Long overdue, the United Kingdom finally sees the publication of the Iraqi-Canadian Leilah Nadir’s book: ‘The Orange Trees of Baghdad: In Search of My Lost Family’. As the UK was one of the prime architects of the Iraqi Invasion in 2003 – an event that irreversibly transformed the author’s life – it seems right that people here should have access to her story.
‘The Orange Trees of Baghdad’ is the memoir of a 32-year-old woman who felt compelled by circumstances beyond reason and control to question her father’s Iraqi and Syrian ancestral roots after decades of nothing but silence coming from him. Although Nadir’s father was born and brought up in Baghdad, Iraq and had four children half-carrying the Arab gene, he never volunteered much information about his home country and was almost in denial about it, content to have initiated a new life in the West and not wanting to look back.
But a week into the unjustified March 2003 Invasion of Iraq, father and daughter are on a plane journey from Vancouver, Canada to London to visit the three paternal aunts; when she begins to ask him some very uncomfortable questions about Iraq that he finally begins to open up and respond.

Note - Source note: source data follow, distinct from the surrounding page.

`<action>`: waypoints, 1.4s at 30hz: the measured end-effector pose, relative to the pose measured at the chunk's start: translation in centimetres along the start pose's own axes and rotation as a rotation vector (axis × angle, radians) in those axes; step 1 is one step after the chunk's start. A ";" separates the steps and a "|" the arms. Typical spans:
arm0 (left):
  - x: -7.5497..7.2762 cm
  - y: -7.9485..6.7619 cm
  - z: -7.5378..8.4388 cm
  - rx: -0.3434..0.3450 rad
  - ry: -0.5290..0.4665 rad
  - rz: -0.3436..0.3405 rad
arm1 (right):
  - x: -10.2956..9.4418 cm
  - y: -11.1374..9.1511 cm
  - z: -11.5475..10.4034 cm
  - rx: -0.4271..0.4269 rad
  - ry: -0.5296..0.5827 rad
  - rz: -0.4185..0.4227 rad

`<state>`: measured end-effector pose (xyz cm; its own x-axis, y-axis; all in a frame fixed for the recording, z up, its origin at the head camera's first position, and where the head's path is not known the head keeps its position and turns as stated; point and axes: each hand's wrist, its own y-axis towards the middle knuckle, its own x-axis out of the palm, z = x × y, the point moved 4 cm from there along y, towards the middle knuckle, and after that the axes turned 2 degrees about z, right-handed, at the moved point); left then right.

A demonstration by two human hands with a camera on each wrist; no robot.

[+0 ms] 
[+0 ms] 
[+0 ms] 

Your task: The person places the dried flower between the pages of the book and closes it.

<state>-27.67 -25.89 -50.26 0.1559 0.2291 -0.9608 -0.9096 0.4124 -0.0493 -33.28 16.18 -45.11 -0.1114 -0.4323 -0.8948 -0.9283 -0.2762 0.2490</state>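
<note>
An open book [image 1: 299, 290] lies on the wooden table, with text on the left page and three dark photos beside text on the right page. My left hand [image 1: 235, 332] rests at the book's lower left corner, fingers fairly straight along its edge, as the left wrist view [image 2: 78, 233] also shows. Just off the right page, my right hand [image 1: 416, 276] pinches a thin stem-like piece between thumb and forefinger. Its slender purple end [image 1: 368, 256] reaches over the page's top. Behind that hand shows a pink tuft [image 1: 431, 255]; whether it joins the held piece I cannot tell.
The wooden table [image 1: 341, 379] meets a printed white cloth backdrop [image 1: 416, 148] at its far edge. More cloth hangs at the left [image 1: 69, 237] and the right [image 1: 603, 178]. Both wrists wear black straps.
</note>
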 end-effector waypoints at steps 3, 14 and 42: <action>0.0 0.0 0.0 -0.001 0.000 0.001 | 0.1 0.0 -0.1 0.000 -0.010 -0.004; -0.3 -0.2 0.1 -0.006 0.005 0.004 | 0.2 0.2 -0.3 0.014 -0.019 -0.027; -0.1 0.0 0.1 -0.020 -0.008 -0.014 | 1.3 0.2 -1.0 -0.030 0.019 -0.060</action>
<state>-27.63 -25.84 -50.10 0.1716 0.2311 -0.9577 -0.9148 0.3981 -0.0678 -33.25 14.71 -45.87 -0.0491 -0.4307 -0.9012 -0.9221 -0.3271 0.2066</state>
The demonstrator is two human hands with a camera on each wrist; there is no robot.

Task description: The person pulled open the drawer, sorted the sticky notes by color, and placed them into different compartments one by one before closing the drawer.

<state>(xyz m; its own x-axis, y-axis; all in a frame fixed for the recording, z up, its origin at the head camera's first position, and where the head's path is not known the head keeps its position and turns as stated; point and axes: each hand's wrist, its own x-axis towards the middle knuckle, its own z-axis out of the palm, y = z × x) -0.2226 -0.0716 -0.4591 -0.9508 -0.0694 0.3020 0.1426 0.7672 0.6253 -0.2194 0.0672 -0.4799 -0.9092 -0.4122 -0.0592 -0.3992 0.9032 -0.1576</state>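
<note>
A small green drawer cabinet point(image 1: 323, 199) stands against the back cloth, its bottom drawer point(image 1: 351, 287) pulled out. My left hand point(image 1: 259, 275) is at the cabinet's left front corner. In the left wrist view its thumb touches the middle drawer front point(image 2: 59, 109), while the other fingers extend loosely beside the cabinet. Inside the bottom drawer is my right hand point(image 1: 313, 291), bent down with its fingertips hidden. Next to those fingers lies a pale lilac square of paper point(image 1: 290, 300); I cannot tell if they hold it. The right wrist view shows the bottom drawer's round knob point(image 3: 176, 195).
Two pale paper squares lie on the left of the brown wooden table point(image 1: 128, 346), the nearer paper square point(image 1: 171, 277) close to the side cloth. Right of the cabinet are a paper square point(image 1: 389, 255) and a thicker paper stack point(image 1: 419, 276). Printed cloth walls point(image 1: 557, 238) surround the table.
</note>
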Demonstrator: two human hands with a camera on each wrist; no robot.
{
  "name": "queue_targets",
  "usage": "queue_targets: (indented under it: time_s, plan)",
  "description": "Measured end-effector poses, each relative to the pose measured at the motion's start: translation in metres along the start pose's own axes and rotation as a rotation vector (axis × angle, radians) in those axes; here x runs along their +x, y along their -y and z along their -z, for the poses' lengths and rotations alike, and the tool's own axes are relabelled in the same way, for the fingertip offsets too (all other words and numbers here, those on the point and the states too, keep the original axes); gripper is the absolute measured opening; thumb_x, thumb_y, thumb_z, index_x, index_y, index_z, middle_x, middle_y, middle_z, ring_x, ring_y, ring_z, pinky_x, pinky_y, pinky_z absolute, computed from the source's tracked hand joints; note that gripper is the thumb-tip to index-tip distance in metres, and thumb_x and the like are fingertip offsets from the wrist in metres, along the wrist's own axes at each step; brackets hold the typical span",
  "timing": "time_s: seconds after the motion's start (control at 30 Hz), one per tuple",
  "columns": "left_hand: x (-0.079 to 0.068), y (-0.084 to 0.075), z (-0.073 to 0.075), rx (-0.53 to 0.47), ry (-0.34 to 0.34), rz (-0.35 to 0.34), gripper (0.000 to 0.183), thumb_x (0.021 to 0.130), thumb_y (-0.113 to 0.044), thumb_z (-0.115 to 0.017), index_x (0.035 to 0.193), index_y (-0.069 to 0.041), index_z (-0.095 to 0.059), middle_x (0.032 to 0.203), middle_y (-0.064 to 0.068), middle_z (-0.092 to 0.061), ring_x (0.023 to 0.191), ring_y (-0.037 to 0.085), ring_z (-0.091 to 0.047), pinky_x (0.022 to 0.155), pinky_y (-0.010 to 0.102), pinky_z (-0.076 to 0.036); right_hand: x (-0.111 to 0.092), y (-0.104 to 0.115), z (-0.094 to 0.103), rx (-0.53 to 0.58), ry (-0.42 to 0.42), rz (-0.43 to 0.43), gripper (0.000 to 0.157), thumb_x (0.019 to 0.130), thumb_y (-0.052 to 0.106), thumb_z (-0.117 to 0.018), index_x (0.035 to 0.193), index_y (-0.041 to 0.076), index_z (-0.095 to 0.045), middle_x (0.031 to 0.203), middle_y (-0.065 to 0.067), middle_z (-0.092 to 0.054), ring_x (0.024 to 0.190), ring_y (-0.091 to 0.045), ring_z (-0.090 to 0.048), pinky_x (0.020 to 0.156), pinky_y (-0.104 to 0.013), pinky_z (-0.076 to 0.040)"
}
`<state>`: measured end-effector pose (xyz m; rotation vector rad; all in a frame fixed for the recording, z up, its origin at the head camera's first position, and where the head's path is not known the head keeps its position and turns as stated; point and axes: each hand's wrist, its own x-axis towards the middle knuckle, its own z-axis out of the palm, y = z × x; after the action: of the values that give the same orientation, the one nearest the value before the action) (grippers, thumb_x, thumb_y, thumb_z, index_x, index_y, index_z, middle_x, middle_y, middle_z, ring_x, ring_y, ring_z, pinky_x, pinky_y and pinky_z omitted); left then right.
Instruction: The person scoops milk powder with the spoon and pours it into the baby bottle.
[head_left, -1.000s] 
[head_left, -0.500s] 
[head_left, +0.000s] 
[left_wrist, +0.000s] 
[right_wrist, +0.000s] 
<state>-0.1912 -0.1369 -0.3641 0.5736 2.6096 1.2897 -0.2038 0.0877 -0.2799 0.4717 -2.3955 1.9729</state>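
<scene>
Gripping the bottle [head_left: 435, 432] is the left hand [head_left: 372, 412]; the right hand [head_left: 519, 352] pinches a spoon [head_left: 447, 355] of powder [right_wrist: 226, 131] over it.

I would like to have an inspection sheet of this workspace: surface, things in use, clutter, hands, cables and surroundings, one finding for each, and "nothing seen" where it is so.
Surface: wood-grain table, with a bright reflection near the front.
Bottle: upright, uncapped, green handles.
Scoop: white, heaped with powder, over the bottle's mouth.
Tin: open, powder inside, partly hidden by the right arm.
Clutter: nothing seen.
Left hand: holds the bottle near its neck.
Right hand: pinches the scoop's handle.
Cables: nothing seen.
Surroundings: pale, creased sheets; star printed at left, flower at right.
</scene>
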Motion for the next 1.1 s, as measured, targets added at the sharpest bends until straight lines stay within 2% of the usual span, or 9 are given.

‘The Orange Trees of Baghdad’ received the George Rygan Award for Social Awareness In British Colombia (BC) Literature in 2008 and has already been published and translated in Canada, Australia, New Zealand, Italy, Turkey and France.
Propelled by and intrigued with the answers, Nadir initiates a fuller search of his background, the extended family and friends he’d left behind decades earlier when he was just 16 years old; a young boy who once left but was never able to return even up until now.
In reconnecting with what was lost from years before, Nadir finds a warm, kind, generous and sincere people who hold the key to a Pandora’s box. On an emotional journey, she learns the ugly truth about the Iraq Wars and the tragic plight of its people held captive due to a trick historical passage of time.
The more Nadir probes, the more she learns of the awesomely heavy toll endured by her relatives; both those existing in exile and the others who had no option but to remain in Baghdad and experience firsthand the horrors of the invasion and its aftermath; as well as having been through years of oppression under Saddam Hussein and plenty more strife.
Nadir’s experience of digging deep and taking the brave decision to directly communicate with her estranged family during the war starts to affect and trouble her psyche. In fact, she ends up with a newborn Iraqi-Syrian identity and becoming the genuine offspring of an Arab ancestry; she can no longer help but to adopt and feel their losses and grieve for their dead. In her special way, she compiled and wrote the book as a testimony document that honours her relatives and that can one day be passed further down the family line.
She writes: “Now, as I watch this war, it is as if one part of me is invading the other. I feel like this war is between two cultures whose blood flows in me, and it makes the experience entirely different.. To look at me is to look at both the aggressor and the victim. I am both the enemy and the ally.”
Although the actual timescale of the book is from 2003 to just before the first publication in Canada in 2007 – and that Nadir goes all the way back to the Baghdad of her father’s childhood to bring out the nostalgia for that bygone age as well – this book is a timeless tribute to the power of family ties and the compassionate love that surpasses generations even when there is a big geographical divide.
Now ten years have passed since the beginning of the 2003 Invasion and Nadir has added an Epilogue for the UK publication that updates on some of the characters and stories in the book; and, fortunately, it offers some glimmer of relief, hope and light for them.
Turning over the last page of ‘The Orange Trees of Baghdad’, one is left with very strong feelings about the injustices wrought upon not just Nadir’s family – but the millions more of Iraqis – from the inside and outside. One has to wonder when the tragedy might come to an end; because, even for those who have managed to physically escape, the psychological trauma is still carried within their heavy broken hearts. And, sadly, the prospect of a happy return is still not nigh.